Keputusan Borglum untuk bekerja dengan Klan bahkan bukan proposisi bisnis yang masuk akal. Pada pertengahan 1920-an, pertikaian membuat kelompok itu berantakan dan penggalangan dana untuk peringatan Stone Mountain terhenti. Sekitar saat itu, sejarawan South Dakota di balik prakarsa Mount Rushmore mendekati Borglum—sebuah tawaran yang membuat marah para pendukung Borglum di Atlanta, yang memecatnya pada 25 Februari 1925. tumitnya, melarikan diri ke Carolina Utara.
Sponsor Stone Mountain meledakkan karya Borglum dan menyewa seniman baru, Henry Augustus Lukeman, untuk melaksanakan peringatan itu, hanya menambah kepahitan Borglum. “Setiap orang yang mampu di Amerika menolaknya, dan terima kasih Tuhan, setiap orang Kristen,” kata Borglum kemudian tentang Lukeman. "Mereka menangkap seorang Yahudi." (Pemahat ketiga, Walker Kirtland Hancock, menyelesaikan tugu peringatan itu pada tahun 1972.)

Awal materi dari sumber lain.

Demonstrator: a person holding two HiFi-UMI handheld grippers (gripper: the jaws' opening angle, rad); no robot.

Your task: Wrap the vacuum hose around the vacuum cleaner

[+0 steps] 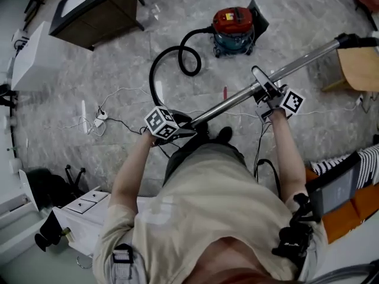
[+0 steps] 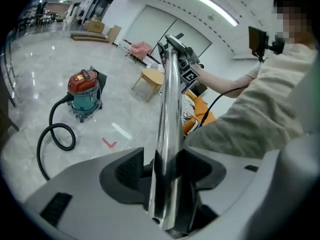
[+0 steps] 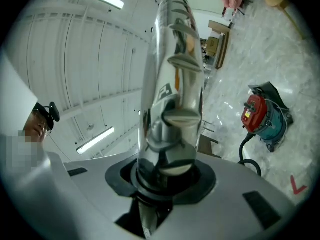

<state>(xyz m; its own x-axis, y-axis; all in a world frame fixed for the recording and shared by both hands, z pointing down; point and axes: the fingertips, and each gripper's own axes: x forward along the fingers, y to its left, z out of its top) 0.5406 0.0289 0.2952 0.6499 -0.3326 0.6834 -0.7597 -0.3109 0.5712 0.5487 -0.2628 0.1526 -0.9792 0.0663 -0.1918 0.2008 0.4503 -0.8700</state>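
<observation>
A red and teal vacuum cleaner (image 1: 233,29) (image 2: 83,91) (image 3: 262,116) stands on the marble floor far ahead. Its black hose (image 1: 159,64) (image 2: 57,136) curls once on the floor and runs back toward me. The chrome wand (image 1: 308,58) (image 2: 167,99) (image 3: 172,59) slants up to the right, held off the floor. My left gripper (image 1: 169,129) (image 2: 162,164) is shut on the wand's lower end, where the hose joins it. My right gripper (image 1: 269,93) (image 3: 162,179) is shut on the wand farther up, at a collar on the tube.
A dark wooden cabinet (image 1: 95,7) and a white box (image 1: 29,55) stand at the far left. Thin cables with a power strip (image 1: 100,117) lie on the floor to the left. A wooden stool (image 1: 358,67) (image 2: 150,81) stands at the right, near the wand's far end. A red floor mark (image 2: 109,143) lies in front of the vacuum cleaner.
</observation>
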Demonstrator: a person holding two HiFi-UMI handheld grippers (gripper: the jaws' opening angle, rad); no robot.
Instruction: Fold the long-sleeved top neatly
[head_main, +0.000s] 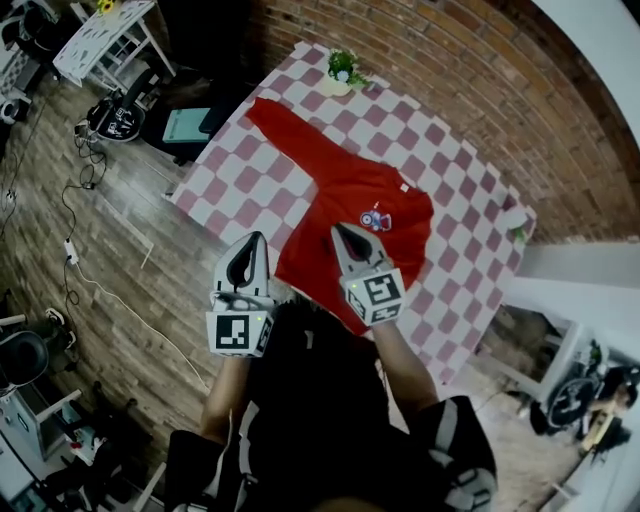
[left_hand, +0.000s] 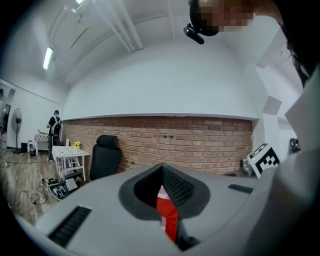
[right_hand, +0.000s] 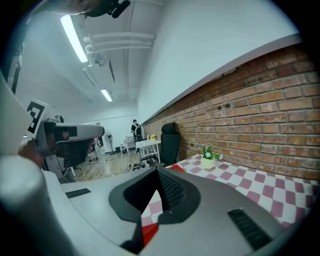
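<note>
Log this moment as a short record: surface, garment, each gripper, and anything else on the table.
surface: pink-and-white checked tablecloth
garment: red long-sleeved top, lying on the tablecloth, one sleeve stretched toward the far left corner
left gripper: shut, raised beside the top's near left edge, no fabric seen pinched
right gripper: shut, raised over the top's near part; cannot tell whether it grips fabric
other: small potted plant at the far corner
</note>
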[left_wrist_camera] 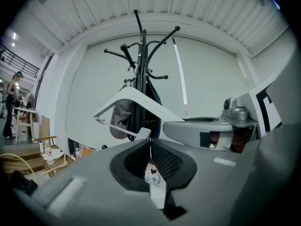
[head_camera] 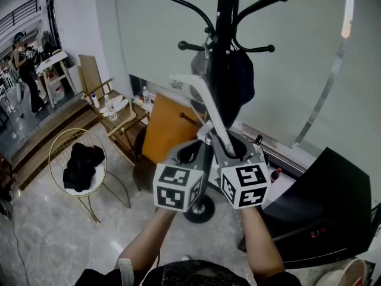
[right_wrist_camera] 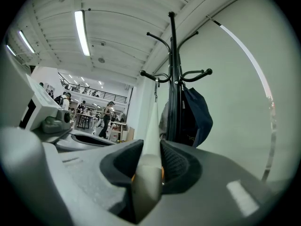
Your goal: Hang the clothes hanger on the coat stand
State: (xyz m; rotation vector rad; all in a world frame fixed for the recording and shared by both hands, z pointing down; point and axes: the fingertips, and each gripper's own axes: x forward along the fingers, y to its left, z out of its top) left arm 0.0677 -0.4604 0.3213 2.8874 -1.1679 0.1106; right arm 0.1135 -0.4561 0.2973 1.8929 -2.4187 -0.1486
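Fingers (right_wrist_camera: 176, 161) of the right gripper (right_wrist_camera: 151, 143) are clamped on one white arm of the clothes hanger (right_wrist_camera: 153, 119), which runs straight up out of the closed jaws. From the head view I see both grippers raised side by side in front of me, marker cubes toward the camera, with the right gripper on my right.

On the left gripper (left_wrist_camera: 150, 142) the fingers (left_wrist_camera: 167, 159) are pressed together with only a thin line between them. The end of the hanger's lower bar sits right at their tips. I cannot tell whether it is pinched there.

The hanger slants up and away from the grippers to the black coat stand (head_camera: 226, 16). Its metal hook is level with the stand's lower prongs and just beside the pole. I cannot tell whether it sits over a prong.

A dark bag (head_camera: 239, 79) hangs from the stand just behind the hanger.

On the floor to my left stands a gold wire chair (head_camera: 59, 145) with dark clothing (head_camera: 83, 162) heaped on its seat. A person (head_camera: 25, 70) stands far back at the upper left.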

Namun, tahun-tahun di Georgia telah memberi Borglum keahlian untuk menangani Rushmore, dan dia mulai mengukir pada tahun 1927 pada usia 60 tahun. Dia terkenal mengabdikan 14 tahun terakhir hidupnya untuk proyek tersebut. Putranya, Lincoln, mengawasi sentuhan akhir.

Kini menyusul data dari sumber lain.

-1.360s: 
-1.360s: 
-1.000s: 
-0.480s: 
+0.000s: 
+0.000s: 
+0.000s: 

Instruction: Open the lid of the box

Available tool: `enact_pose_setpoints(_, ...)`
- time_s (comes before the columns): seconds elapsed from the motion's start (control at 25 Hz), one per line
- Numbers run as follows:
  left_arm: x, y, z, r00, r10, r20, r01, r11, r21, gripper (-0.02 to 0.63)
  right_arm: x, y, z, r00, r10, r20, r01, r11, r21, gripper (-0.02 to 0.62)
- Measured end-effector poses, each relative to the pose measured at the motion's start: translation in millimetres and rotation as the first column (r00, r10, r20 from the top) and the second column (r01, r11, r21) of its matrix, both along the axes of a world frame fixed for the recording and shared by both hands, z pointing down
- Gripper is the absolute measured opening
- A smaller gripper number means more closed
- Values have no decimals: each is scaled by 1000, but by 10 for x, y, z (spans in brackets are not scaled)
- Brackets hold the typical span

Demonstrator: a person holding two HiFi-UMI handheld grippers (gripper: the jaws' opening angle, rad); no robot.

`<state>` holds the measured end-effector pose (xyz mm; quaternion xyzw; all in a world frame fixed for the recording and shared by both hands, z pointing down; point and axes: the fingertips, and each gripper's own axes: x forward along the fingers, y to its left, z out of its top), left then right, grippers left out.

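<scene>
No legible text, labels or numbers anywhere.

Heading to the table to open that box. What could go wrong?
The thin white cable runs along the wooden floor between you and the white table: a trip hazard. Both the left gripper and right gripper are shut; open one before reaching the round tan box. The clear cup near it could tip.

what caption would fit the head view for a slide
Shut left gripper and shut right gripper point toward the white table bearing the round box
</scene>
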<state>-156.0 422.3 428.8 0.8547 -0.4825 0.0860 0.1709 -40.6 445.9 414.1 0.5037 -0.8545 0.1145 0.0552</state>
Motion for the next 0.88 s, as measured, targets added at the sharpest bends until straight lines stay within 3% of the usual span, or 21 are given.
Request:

Dari mendukung Klan hingga mengenang Lincoln: Apa yang harus kita buat dari lintasan itu? Siapa pun yang membuat patung yang sangat populer dengan mendinamit 450.000 ton batu dari Black Hills patut mendapat pengakuan. Taliaferro mengatakan kita suka menganggap Amerika sebagai tanah kesuksesan buatan sendiri, tetapi “sisi lain dari koin itu,” katanya, “adalah bahwa itu adalah keegoisan kita — mungkin tercerahkan, tetapi yang utama dalam dorongannya untuk diri sendiri. -kemajuan—itu adalah blok bangunan peradaban merah-putih-biru kita.” Dan tidak ada yang mewakili paradoks itu lebih baik dari Gutzon Borglum.